For earnings and hours calculations, we limit our sample to employed individuals (both full-time and part-time) and exclude those in the top and bottom 1% of average hourly earnings for each state to have more reliable estimates. Furthermore, we impose the following sample restrictions: only include individuals aged 25-64; exclude self-employed workers, those working on family farms, and those with missing employment information; exclude individuals in the armed forces; exclude those with zero or negative earnings; and exclude those reporting zero average weekly hours worked in the last 12 months. We define education groups as follows: high school or less, associate degree, bachelor’s degree, and master’s or above. We calculate hours worked (which includes hours for both full- and part-time workers) using continuous values when available. When only available in categories (“40-47 weeks”), we use the midpoints of categories. For real annual earnings we use CPI-U adjusted earnings to 2019 dollars, making values comparable over time. We account for differences in labor market outcomes by age by dividing our data into 10-year age groups: 25-34, 35-44, 45-54, and 55-64. To calculate the employment-to-population ratio, we divide the number of people in the civilian labor force currently employed by the total working-age population (ages 25-64) of the state.

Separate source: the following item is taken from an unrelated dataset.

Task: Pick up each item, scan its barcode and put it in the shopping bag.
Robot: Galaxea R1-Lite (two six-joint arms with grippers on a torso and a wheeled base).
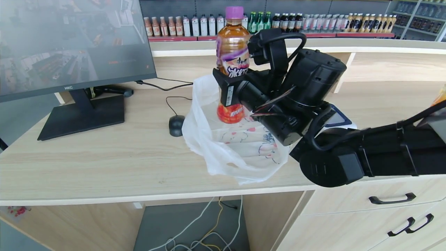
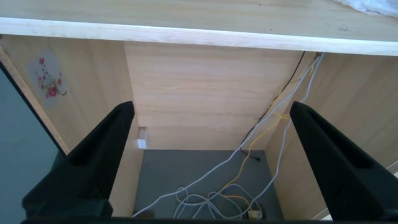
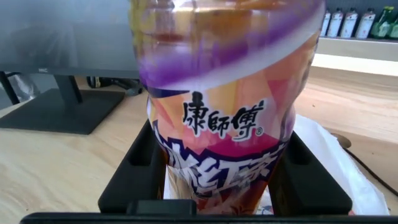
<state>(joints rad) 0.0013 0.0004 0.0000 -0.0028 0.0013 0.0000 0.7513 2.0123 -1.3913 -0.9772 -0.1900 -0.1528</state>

For state-level summary statistics in the visualization we do not show data for racial/ethnic groups and gender categories for which fewer than 100 observations were available. In our simulation calculations, we repeated our analysis excluding groups with fewer than 30 observations and our estimates did not markedly change. Based on this robustness check we do not remove these groups from the final analysis.

A limitation of our analysis is that our simulation does not include the Commonwealth of Puerto Rico, the US Virgin Islands, American Samoa, Guam, and the Commonwealth of the Northern Mariana Islands. This is due to limited data availability as well as the differing histories, contexts, and demographics of those places.